The San Pedro Bay port complex — consisting of the Port of Los Angeles and the Port of Long Beach — has long been a critical driver of the U.S. economy and the busiest seaport in the western hemisphere. However, activity at the ports has recently slowed following new tariffs announced by the Trump administration.
Approximately one-third of traffic at the port has been disrupted, according to Eugene Seroka, chief executive officer of the Port of Los Angeles. The administration’s new policy applies a minimum 10% tariff on a wide range of imported goods, with higher rates targeting products from 57 countries, including China, Vietnam, and Cambodia.
The slowdown is already affecting waterfront communities such as San Pedro, Wilmington, and Long Beach, where over 70% of port workers live. Gary Herrera, president of the International Longshore and Warehouse Union (ILWU) Local 13, emphasized that the economic impact is expected to spread beyond the ports, affecting warehouse hubs like Riverside, San Bernardino, Bakersfield, and Barstow — key centers in the regional and national logistics network.
Diane Middleton, a former Los Angeles harbor commissioner, noted that because the port complex handles about 40% of the United States’ containerized imports, disruptions are likely to have widespread national effects. “Cargo that comes in here reaches all 435 U.S. congressional districts,” Middleton said.
Prior to the implementation of tariffs, retailers had accelerated imports in anticipation of possible trade policy changes. However, experts estimate that the stockpiled goods will sustain operations for only six to eight weeks.
While the administration characterized the tariff action as a strategic effort to promote domestic industry and reduce reliance on foreign imports, workers at the ports report immediate concerns over reduced workloads. Vivian Malauulu, a longshore worker and ILWU Local 13 officer, said vessel arrivals have declined, leading to a reduction in available shifts. Workers who previously had full workweeks are now averaging three to four shifts per week, prompting adjustments in household spending.

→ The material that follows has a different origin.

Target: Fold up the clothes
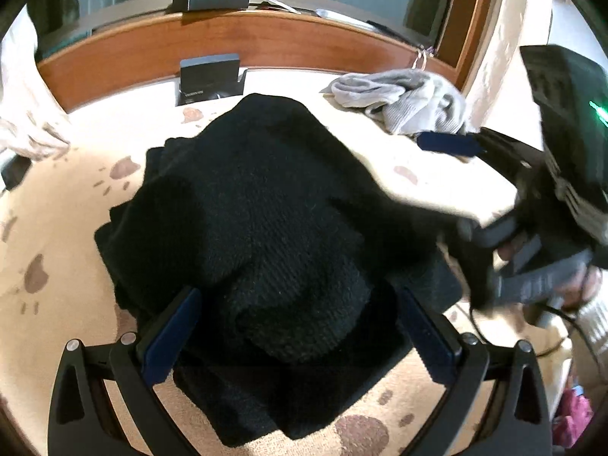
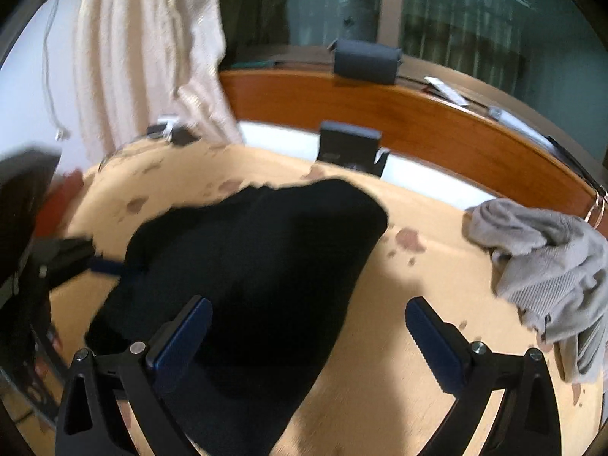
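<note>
Black knit garment (image 1: 266,205) lies between the open left tool (image 1: 300,338) fingers.

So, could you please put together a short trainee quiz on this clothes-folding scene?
1. True or false: the black sweater lies on the cream bedspread with brown spots.
2. Which garment lies crumpled apart from the sweater, toward the wooden headboard? A) a red towel B) the grey garment C) blue jeans
3. How do the jaws of the left tongs and the right tongs stand?

Key
1. True.
2. B.
3. Both are open: the left tongs straddle a bunched part of the sweater, and the right tongs grip nothing.
</note>
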`<state>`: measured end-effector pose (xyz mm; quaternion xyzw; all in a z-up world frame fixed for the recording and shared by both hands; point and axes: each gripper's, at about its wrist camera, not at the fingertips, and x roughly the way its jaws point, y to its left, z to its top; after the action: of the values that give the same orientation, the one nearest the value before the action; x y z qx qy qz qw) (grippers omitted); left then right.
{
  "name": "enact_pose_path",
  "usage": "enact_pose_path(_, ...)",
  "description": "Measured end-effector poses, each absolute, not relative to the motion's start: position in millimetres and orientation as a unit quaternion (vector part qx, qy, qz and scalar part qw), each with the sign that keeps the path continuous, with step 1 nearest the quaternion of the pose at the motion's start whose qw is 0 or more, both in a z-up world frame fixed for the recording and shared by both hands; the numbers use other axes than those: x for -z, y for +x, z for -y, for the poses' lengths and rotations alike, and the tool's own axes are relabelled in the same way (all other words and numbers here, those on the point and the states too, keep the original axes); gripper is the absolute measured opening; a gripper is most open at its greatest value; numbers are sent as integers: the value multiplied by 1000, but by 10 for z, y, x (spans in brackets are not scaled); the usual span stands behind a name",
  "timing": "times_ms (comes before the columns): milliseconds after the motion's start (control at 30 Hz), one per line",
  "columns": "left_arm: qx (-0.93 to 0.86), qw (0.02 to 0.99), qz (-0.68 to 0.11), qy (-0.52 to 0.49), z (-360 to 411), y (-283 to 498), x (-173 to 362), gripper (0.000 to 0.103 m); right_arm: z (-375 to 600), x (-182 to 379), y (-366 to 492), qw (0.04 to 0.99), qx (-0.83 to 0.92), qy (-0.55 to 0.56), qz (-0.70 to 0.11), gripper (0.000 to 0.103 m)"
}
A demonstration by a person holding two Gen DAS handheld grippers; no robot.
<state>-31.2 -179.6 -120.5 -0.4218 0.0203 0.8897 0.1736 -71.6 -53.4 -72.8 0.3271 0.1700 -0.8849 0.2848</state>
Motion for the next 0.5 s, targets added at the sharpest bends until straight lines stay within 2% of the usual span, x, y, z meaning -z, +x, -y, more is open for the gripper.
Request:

The response among union members has been varied. Some workers expressed initial support for policies framed as protecting American industry, while others are now concerned about the broader economic impact. The International Longshoremen’s Association (ILA) on the East Coast also had members who engaged with the administration on trade-related issues.
Herrera stressed the need for solidarity among port workers, noting that while California’s ports may experience immediate effects due to their volume of Asian trade, ports across the country are also at risk. “We are the most resilient workforce in the world,” he said. “During the Covid pandemic, we kept cargo moving. We’re hopeful for a resolution that protects American workers and communities.”
In addition to the tariffs, new rules announced by the Office of the United States Trade Representative (USTR) will phase in fees on ships built in China. Jamieson Greer, head of USTR, stated that the fees aim to reduce Chinese influence over U.S. supply chains and stimulate demand for U.S.-built vessels. These charges, starting at $50 per net ton per voyage and increasing to $140 by 2028, are expected to affect shipping costs significantly. Beijing has indicated it will respond to these measures.
The ports have responded to the changing landscape by tripling the number of projected blank sailings — canceled ship calls — from 10 in April to 30 expected in May.
Despite current challenges, port workers express cautious optimism. “If and when the work comes back, we’ll be here,” Herrera said.